Executives identified technology and talent not only as the top two challenges facing the middle market C-suite today, but they are also seen as the tools by which they will overcome challenges and remain agile. Talent (23%) is cited as the top priority ahead of improved operations (21%), cutting red tape (12%) and beneficial agreements (8%) in a ranking of what is critical to meeting current growth ambitions. A staggering 93% of executives see technology as a means of attracting the talent they need. New developments in artificial intelligence (AI) are improving the recruitment and selection process for innovative start-ups to find specialist talent.
To fuel the growth ambitions of their organisations, more than a quarter (27%) of middle market executives plan to increase their permanent headcount and a further 14% plan to increase the number of part-time staff. Reflecting the growing impact of the gig economy on work patterns and a move to a more contingent, skills-based workforce, almost one in five (18%) companies plan to use contractors to help power their high-growth plans and fill specific gaps or needs.
However, under these global results lie significant differences in hiring plans. A majority of US companies (55%) plan to keep current staffing levels flat, compared with 31% of all respondents. These plans are almost reversed among start-ups, 53% of which plan increases in full-time staff. Nearly a quarter (23%) of all start-ups are also the most likely of all organisations to plan to hire more contractors or freelancers.
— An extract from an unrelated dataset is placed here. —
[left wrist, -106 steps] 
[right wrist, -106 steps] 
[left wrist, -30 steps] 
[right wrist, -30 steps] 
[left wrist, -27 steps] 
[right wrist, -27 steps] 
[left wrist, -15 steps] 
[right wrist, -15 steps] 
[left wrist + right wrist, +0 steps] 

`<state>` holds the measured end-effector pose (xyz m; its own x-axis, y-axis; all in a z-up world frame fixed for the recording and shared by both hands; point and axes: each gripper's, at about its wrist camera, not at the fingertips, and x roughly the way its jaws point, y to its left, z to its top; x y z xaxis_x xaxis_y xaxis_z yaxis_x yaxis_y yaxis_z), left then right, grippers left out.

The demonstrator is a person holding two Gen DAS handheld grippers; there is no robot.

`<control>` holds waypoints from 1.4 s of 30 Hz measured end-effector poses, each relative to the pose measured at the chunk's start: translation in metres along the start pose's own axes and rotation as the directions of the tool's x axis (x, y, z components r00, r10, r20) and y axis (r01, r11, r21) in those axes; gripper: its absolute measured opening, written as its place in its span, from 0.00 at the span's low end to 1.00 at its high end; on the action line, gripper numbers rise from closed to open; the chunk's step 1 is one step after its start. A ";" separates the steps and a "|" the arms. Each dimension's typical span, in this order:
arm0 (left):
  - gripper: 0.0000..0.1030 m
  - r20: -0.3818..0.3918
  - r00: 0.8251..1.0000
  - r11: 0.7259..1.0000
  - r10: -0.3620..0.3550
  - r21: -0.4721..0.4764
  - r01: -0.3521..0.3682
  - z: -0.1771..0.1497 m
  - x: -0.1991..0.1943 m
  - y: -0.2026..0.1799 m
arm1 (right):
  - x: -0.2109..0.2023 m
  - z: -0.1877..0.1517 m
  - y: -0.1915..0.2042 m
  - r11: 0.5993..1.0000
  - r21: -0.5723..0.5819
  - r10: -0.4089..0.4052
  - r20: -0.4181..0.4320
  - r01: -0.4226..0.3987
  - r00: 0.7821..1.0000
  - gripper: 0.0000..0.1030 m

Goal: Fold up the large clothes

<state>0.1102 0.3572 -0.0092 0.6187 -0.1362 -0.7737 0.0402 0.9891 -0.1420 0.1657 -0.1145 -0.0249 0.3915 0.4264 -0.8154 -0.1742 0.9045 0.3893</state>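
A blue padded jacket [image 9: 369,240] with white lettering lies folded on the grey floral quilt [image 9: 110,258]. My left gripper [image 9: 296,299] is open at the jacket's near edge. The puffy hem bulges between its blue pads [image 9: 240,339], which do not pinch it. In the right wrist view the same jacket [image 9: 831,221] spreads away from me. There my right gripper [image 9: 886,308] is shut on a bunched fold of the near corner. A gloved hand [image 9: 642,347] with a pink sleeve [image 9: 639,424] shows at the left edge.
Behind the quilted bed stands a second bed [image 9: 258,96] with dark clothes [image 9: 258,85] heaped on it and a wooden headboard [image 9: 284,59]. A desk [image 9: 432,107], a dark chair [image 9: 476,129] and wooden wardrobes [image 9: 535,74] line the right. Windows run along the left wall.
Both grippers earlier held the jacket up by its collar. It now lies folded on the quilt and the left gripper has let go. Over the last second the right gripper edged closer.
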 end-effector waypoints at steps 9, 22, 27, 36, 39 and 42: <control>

RPA does not spell RIP to talent

While only 6% of middle market organisations are already using robotic process automation (RPA) for some business processes, the dystopian vision of large-scale layoffs is not shared by these business leaders. Fifteen percent of all middle market executive respondents believe that adoption of RPA will result in headcount reductions of less than 10%. This illustrates that middle market leaders are planning on the selective adoption of RPA to bring efficiencies to some routine operations, but as an adjunct to human talent, not a replacement.

Macro risks to growth

Middle market leaders cited increasing competition (20%) as the number one external threat to their growth plans, followed by geopolitical instability (17%) and the cost and availability of credit (12%). These threats were considered far more significant than financial headwinds of rising interest rates (8%), foreign exchange variance (8%) or commodity price volatility (6%). Leaders were twice as likely to cite competition (20%) as a risk than slow global growth (10%).

High-growth entrepreneurs are even more optimistic

As part of the EY Growth Barometer, the survey also measured 220 alumni of EY's Entrepreneur Of The Year programme, which has been active for more than 30 years, supporting high-growth entrepreneurs in more than 60 countries and 145 cities worldwide.
High-growth entrepreneurs are planning significantly higher growth rates than overall middle market leaders, with one in five planning to grow by 6-10%, a further 20% by 11-15% and yet a further one in five by 16-25%. Nearly one in four (22%) high-growth entrepreneurs are planning current year growth of more than 26%. Additionally, almost two-thirds (61%) of this group plan increases in full-time staff.